■ DESCRIPTION OF THE TASK:
Each line in the records below, from the one that contains "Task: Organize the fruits" to the one that contains "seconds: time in", should be reproduced exactly, the first and last included.

■ INPUT MATERIAL:
+-------+
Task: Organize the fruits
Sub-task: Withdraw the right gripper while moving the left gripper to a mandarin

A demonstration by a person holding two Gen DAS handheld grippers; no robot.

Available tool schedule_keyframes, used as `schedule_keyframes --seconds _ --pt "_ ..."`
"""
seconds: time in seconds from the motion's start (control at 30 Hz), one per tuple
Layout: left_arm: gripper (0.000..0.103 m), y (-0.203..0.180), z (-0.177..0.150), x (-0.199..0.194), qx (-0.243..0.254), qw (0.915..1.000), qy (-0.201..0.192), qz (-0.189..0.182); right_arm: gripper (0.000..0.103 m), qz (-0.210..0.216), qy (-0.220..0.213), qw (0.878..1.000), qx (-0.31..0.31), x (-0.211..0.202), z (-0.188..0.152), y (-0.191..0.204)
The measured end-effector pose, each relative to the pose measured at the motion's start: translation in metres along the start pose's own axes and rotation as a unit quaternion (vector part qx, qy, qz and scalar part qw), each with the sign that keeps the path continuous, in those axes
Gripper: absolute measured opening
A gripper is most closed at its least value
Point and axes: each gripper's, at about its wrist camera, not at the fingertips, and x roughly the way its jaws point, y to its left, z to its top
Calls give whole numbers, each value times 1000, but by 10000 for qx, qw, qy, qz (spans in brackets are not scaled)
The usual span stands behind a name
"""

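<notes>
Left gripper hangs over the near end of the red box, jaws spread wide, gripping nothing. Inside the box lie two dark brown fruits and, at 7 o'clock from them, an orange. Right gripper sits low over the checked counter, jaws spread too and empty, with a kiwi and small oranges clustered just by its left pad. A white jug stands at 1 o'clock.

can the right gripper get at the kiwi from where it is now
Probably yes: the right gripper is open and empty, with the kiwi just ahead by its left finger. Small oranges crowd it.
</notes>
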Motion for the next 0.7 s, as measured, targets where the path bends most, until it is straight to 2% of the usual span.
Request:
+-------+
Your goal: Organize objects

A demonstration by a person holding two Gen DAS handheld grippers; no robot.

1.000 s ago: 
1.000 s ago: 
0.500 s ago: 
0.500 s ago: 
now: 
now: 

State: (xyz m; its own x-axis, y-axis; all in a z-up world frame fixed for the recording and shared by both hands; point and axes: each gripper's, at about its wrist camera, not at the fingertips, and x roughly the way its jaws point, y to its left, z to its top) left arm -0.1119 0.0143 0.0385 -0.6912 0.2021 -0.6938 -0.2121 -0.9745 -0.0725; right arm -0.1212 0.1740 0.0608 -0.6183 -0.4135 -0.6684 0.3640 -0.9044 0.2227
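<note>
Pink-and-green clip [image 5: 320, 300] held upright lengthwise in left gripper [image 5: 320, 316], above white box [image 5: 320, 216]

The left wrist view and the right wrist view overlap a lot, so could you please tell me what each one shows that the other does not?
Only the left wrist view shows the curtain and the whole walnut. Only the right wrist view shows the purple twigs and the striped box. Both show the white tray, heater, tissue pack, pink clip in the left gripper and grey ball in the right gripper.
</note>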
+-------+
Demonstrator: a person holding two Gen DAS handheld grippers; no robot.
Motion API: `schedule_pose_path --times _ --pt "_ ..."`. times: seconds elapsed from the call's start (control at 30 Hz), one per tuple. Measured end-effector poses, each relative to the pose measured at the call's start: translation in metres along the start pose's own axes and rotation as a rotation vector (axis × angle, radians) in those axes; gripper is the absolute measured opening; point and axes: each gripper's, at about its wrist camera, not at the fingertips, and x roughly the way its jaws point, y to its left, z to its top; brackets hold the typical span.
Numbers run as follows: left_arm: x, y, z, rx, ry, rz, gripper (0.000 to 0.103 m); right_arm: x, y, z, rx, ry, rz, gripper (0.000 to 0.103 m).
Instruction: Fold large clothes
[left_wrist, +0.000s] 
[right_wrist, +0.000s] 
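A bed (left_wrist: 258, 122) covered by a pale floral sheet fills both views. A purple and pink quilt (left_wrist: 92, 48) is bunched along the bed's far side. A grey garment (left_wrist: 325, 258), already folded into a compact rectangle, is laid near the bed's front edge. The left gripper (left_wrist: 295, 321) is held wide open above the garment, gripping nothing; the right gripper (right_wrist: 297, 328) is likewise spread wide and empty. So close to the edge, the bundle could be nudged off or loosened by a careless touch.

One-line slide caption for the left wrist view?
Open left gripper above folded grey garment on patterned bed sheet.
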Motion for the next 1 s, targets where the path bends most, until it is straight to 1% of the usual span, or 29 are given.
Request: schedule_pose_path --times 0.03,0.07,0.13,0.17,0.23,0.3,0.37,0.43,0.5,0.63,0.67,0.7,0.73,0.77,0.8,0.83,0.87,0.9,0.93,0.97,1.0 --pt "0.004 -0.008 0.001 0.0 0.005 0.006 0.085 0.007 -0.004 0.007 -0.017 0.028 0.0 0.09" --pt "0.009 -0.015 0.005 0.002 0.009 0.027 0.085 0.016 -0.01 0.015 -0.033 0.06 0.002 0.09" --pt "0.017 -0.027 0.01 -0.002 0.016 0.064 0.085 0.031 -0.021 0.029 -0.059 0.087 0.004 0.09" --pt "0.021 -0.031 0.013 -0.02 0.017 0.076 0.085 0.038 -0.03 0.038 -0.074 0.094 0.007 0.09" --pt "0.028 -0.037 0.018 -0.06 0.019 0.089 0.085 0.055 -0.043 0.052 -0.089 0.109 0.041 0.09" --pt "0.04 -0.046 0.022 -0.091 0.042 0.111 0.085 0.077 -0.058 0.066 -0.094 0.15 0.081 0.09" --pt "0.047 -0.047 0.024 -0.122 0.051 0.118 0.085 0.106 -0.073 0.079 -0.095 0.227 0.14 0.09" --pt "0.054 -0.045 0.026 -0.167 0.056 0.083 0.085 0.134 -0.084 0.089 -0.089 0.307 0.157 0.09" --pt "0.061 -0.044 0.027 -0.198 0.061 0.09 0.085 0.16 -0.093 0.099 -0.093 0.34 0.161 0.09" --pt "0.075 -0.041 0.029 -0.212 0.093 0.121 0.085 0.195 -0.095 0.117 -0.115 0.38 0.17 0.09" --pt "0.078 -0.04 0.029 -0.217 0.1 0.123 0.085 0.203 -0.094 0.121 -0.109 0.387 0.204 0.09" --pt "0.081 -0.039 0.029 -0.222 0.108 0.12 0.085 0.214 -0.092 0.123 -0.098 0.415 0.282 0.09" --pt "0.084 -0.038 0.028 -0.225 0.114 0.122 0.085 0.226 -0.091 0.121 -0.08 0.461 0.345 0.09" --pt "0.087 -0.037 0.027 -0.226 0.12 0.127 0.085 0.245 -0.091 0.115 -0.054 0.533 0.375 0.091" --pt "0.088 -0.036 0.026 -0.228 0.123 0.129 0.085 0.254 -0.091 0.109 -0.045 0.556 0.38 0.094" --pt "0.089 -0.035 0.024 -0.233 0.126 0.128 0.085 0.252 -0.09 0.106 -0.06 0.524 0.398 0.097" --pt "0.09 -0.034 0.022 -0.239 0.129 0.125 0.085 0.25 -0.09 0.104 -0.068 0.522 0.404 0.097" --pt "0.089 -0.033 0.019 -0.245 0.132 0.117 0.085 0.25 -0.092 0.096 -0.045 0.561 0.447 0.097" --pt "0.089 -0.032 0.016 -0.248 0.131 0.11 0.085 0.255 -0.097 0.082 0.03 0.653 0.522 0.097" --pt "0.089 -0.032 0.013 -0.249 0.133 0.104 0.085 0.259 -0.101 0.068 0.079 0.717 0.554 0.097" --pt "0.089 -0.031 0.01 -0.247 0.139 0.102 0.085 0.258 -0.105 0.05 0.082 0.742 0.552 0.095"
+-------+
■ EXERCISE SOLUTION:
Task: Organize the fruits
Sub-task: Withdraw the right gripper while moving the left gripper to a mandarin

A demonstration by a person holding two Gen DAS handheld grippers; no robot.

Available tool schedule_keyframes, used as `schedule_keyframes --seconds _ --pt "_ ..."`
"""
seconds: time in seconds from the motion's start (control at 30 Hz), one per tuple

The exercise is done.